Available data:

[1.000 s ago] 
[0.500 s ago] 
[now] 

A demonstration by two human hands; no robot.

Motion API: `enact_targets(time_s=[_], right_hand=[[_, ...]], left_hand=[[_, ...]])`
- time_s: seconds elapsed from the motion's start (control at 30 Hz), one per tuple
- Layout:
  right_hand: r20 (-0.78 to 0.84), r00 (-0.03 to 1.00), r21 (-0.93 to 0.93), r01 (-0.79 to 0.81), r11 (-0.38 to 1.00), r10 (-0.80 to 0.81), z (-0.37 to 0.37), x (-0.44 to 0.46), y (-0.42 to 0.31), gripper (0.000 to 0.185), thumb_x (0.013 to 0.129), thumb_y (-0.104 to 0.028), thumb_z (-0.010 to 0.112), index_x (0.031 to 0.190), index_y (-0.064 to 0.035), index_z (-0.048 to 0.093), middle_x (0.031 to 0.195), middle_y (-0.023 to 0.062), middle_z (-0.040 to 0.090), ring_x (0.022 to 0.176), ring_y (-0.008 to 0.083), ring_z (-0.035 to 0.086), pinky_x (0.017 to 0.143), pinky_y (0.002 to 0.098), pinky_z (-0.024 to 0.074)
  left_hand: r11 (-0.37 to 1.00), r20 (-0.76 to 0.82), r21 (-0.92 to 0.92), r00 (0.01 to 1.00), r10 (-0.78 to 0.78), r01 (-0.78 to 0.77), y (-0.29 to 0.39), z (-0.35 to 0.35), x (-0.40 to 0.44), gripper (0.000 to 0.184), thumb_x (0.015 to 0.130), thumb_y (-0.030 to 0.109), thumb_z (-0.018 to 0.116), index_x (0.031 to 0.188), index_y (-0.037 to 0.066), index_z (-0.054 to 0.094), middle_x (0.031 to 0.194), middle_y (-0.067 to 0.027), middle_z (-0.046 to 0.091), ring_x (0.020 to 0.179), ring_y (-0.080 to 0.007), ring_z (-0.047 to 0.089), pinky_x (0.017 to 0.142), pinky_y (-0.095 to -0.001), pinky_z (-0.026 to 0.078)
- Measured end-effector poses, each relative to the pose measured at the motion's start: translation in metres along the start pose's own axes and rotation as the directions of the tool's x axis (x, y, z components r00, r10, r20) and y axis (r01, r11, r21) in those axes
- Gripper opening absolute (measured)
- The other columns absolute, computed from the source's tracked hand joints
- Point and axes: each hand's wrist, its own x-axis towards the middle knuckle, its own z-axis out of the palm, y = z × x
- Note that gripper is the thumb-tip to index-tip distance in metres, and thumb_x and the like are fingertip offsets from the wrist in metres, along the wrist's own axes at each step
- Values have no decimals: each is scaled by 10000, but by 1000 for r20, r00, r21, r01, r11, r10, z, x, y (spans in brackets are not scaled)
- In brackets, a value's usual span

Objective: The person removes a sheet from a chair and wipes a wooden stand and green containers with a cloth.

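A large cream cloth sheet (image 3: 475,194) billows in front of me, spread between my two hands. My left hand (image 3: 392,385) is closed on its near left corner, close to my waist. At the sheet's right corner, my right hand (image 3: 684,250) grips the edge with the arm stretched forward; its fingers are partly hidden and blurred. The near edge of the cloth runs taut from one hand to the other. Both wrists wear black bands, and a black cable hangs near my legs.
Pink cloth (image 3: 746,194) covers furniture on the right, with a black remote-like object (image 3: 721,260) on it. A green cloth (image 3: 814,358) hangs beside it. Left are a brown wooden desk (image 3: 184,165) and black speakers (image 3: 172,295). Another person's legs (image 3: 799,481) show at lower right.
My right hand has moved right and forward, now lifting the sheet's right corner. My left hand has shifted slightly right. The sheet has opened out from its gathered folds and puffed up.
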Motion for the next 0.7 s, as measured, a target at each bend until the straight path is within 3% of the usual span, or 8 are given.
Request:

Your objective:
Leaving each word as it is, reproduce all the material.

Task answer:
[1.000 s ago] 
[0.500 s ago] 
[now] 

A demonstration by two human hands; no robot.

Motion API: `enact_targets(time_s=[_], right_hand=[[_, ...]], left_hand=[[_, ...]])`
- time_s: seconds elapsed from the motion's start (control at 30 Hz), one per tuple
- Layout:
  right_hand: r20 (-0.78 to 0.84), r00 (-0.03 to 1.00), r21 (-0.93 to 0.93), r01 (-0.79 to 0.81), r11 (-0.38 to 1.00), r10 (-0.80 to 0.81), z (-0.37 to 0.37), x (-0.44 to 0.46), y (-0.42 to 0.31), gripper (0.000 to 0.185), thumb_x (0.013 to 0.129), thumb_y (-0.104 to 0.028), thumb_z (-0.010 to 0.112), index_x (0.031 to 0.190), index_y (-0.064 to 0.035), index_z (-0.048 to 0.093), middle_x (0.031 to 0.195), middle_y (-0.023 to 0.062), middle_z (-0.040 to 0.090), ring_x (0.022 to 0.176), ring_y (-0.008 to 0.083), ring_z (-0.035 to 0.086), pinky_x (0.017 to 0.143), pinky_y (0.002 to 0.098), pinky_z (-0.024 to 0.074)
  left_hand: r11 (-0.37 to 1.00), r20 (-0.76 to 0.82), r21 (-0.92 to 0.92), r00 (0.01 to 1.00), r10 (-0.78 to 0.78), r01 (-0.78 to 0.77), y (-0.29 to 0.39), z (-0.35 to 0.35), x (-0.40 to 0.44), gripper (0.000 to 0.184), thumb_x (0.015 to 0.130), thumb_y (-0.030 to 0.109), thumb_z (-0.018 to 0.116), index_x (0.031 to 0.188), index_y (-0.037 to 0.066), index_z (-0.054 to 0.094), middle_x (0.031 to 0.194), middle_y (-0.067 to 0.027), middle_z (-0.046 to 0.091), ring_x (0.020 to 0.179), ring_y (-0.080 to 0.007), ring_z (-0.047 to 0.089), pinky_x (0.017 to 0.142), pinky_y (-0.095 to -0.001), pinky_z (-0.026 to 0.078)
- Measured end-effector poses, each relative to the pose measured at the motion's start: translation in metres along the start pose's own axes and rotation as the directions of the tool's x axis (x, y, z components r00, r10, r20) and y axis (r01, r11, r21) in those axes
- Gripper opening absolute (measured)
- The other columns absolute, computed from the source's tracked hand joints
- Point and axes: each hand's wrist, its own x-axis towards the middle knuckle, its own z-axis out of the palm, y = z × x
- Note that gripper is the thumb-tip to index-tip distance in metres, and thumb_x and the like are fingertip offsets from the wrist in metres, along the wrist's own axes at each step
- Values have no decimals: each is scaled by 10000, but by 1000 for r20, r00, r21, r01, r11, r10, z, x, y (spans in brackets are not scaled)
- In brackets, a value's usual span

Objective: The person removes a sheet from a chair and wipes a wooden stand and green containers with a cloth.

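A large cream cloth sheet (image 3: 475,194) billows in front of me, spread between my two hands. My left hand (image 3: 392,385) is closed on its near left corner, close to my waist. At the sheet's right corner, my right hand (image 3: 684,250) grips the edge with the arm stretched forward; its fingers are partly hidden and blurred. The near edge of the cloth runs taut from one hand to the other. Both wrists wear black bands, and a black cable hangs near my legs.
Pink cloth (image 3: 746,194) covers furniture on the right, with a black remote-like object (image 3: 721,260) on it. A green cloth (image 3: 814,358) hangs beside it. Left are a brown wooden desk (image 3: 184,165) and black speakers (image 3: 172,295). Another person's legs (image 3: 799,481) show at lower right.
My right hand has moved right and forward, now lifting the sheet's right corner. My left hand has shifted slightly right. The sheet has opened out from its gathered folds and puffed up.
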Motion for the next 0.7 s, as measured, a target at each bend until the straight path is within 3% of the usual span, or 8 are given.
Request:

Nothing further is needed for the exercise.